Problem description: Output the number of lines in the material below containing "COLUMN" and nothing more.

Dataset excerpt:
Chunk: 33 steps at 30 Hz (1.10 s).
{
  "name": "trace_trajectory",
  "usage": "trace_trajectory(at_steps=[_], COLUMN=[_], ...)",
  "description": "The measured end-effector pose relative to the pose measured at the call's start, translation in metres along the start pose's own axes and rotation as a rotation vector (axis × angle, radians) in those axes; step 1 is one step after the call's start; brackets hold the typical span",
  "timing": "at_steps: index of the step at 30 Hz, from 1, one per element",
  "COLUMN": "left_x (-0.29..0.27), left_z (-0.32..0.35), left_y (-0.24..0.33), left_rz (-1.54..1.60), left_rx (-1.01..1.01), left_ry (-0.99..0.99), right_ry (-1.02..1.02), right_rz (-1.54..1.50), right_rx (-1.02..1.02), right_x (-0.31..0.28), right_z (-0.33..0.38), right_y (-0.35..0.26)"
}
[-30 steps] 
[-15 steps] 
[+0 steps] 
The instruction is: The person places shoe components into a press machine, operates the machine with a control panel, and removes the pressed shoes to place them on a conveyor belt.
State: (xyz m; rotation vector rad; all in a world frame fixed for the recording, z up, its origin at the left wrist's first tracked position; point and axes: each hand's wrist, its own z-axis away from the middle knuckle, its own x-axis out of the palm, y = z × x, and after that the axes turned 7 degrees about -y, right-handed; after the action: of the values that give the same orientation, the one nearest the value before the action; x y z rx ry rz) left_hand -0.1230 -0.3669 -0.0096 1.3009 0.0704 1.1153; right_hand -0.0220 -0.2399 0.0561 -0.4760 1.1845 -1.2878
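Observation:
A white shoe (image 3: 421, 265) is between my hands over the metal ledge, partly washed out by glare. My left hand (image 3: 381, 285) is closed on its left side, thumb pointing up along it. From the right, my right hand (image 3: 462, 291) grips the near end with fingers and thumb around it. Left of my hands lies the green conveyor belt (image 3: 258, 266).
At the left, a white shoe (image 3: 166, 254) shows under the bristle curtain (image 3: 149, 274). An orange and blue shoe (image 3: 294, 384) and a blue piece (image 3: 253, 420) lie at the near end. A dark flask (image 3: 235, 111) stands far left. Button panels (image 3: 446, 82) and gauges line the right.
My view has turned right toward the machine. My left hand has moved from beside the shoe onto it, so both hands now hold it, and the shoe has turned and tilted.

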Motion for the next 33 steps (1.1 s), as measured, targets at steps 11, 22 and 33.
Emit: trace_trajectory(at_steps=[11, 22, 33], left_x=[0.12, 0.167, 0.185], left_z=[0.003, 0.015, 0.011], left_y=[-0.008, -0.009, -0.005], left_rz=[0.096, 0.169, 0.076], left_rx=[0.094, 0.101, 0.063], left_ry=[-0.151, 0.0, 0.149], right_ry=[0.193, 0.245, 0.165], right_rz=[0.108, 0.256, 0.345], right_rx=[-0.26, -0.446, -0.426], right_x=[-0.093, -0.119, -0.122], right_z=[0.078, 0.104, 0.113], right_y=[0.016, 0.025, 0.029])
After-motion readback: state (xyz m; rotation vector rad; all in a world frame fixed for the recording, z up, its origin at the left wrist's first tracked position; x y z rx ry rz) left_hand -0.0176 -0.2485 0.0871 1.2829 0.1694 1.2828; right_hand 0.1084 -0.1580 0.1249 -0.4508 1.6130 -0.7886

Exercise result: 2